▶ **TASK STATEMENT**: Return the data that follows exactly. Include every line.

Top of GIVEN DATA

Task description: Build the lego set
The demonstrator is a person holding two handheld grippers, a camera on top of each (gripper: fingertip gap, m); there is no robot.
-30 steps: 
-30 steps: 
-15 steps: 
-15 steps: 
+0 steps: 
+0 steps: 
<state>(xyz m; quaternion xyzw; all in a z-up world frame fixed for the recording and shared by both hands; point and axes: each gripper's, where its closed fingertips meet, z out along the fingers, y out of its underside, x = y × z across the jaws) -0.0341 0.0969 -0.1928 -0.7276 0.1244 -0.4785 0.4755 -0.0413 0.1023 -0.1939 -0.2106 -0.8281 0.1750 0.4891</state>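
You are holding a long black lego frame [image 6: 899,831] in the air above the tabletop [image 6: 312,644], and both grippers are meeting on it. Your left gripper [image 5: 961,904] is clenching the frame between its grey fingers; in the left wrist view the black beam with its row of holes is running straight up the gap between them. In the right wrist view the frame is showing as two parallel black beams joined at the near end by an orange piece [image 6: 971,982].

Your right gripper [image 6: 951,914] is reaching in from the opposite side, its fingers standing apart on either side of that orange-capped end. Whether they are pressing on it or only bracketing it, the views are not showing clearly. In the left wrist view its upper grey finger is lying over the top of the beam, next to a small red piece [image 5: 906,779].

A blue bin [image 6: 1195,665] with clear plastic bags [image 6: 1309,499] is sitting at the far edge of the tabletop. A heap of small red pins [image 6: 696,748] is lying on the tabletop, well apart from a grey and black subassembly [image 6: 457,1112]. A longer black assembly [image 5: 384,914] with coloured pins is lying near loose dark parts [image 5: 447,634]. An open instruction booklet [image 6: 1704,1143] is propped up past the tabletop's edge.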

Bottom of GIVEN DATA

▶ **SOLUTION TO THIS TASK**:
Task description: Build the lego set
The demonstrator is a person holding two handheld grippers, a camera on top of each (gripper: fingertip gap, m); there is no robot.
-30 steps: 
-30 steps: 
-15 steps: 
-15 steps: 
+0 steps: 
+0 steps: 
<state>(xyz m; quaternion xyzw; all in a z-up world frame fixed for the recording and shared by both hands; point and axes: each gripper's, where its closed fingertips meet, z out along the fingers, y out of its underside, x = y × z across the jaws) -0.0341 0.0969 -0.1928 -0.7276 0.1244 -0.4785 0.4755 -0.0413 0.1023 -0.1939 -0.2106 -0.8281 0.1750 0.4891</state>
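You are holding a long black lego frame [image 6: 899,831] in the air above the tabletop [image 6: 312,644], and both grippers are meeting on it. Your left gripper [image 5: 961,904] is clenching the frame between its grey fingers; in the left wrist view the black beam with its row of holes is running straight up the gap between them. In the right wrist view the frame is showing as two parallel black beams joined at the near end by an orange piece [image 6: 971,982].

Your right gripper [image 6: 951,914] is reaching in from the opposite side, its fingers standing apart on either side of that orange-capped end. Whether they are pressing on it or only bracketing it, the views are not showing clearly. In the left wrist view its upper grey finger is lying over the top of the beam, next to a small red piece [image 5: 906,779].

A blue bin [image 6: 1195,665] with clear plastic bags [image 6: 1309,499] is sitting at the far edge of the tabletop. A heap of small red pins [image 6: 696,748] is lying on the tabletop, well apart from a grey and black subassembly [image 6: 457,1112]. A longer black assembly [image 5: 384,914] with coloured pins is lying near loose dark parts [image 5: 447,634]. An open instruction booklet [image 6: 1704,1143] is propped up past the tabletop's edge.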

No additional work remains on the exercise.